What will be printed?

a = "Halloween"
print(a[2:3])
print(a[4:])
print(a[:4])
print(a[1:5:2])

Split and Join

What will be printed?

b = "These are the times that try men's souls"
print(b.split())
print(b.split("a"))
print("4".join(b.split("a")))

NLTK Package

  • NLTK is a useful package for Natural Language Processing (NLP) tasks. For example:

    >>> import nltk
    >>> nltk.pos_tag(["tree"])
    [('tree', 'NN')]
    >>> sentence = "That squirrel is in a tree"
    >>> nltk.pos_tag(sentence.split())
    [('That', 'DT'),
     ('squirrel', 'NN'),
     ('is', 'VBZ'),
     ('in', 'IN'),
     ('a', 'DT'),
     ('tree', 'NN')]
    >>> sentence1 = "My dog will tree a squirrel"
    >>> nltk.pos_tag(sentence1.split())
     [('My', 'PRP$'),
      ('dog', 'NN'),
      ('will', 'MD'),
      ('tree', 'VB'),
      ('a', 'DT'),
      ('squirrel', 'NN')]
    
  • Interesting example of processing Mary Shelly's Frankenstein (provided by Dr.
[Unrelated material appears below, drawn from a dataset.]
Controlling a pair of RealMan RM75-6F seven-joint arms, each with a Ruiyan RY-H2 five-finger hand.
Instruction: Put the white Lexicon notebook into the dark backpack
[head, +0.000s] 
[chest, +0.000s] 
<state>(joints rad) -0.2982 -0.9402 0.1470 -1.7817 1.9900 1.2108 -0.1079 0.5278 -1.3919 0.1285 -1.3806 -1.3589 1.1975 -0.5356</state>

Mayfield):

    from nltk.tokenize import word_tokenize
    from nltk.corpus import stopwords
    
    # Read the book into a string
    file = open("pg84.txt", encoding="utf-8-sig")
    text = file.read()
    
    # Count how many times each word occurs
    words = {}
    for word in word_tokenize(text):
        if word.isalpha():       # Ignore non-words
            word = word.lower()  # Ignore case
            # Update dictionary
            if word in words:
                words[word] += 1
            else:
                words[word] = 1
    
    # Remove stop words (like "the" and "you")
    stop_words = set(stopwords.words("english"))
    for word in sorted(words.keys()):
        if word in stop_words:
            count = words.pop(word)
            print(f"Removed {count} instances of {word}")
    
    # Display other frequently used words
    print()
    for word in sorted(words.keys()):
        count = words[word]
        if count >= 50:
            print(f"Found {count} instances of {word}")
    

Quiz Instructions

  • Log into the desktop as student with no password.
  • Log into Canvas.
  • Wait until the instructor says to start before accessing Part 1.
  • The quiz can be found in the "Modules" section of Canvas.
  • The entire quiz has a 25 minute time limit.
  • Part 1 (Conceptual):
    • You may not use Thonny (or any other resources) for Part 1.
  • Part 2 (Coding):
    • You have unlimited submissions.
    • You do NOT need to provide docstrings.
    • The autograder will NOT check for PEP8 violations (though you should still use good style.)
    • You must use Thonny as your editor.
    • You may not access any external web pages or other resources.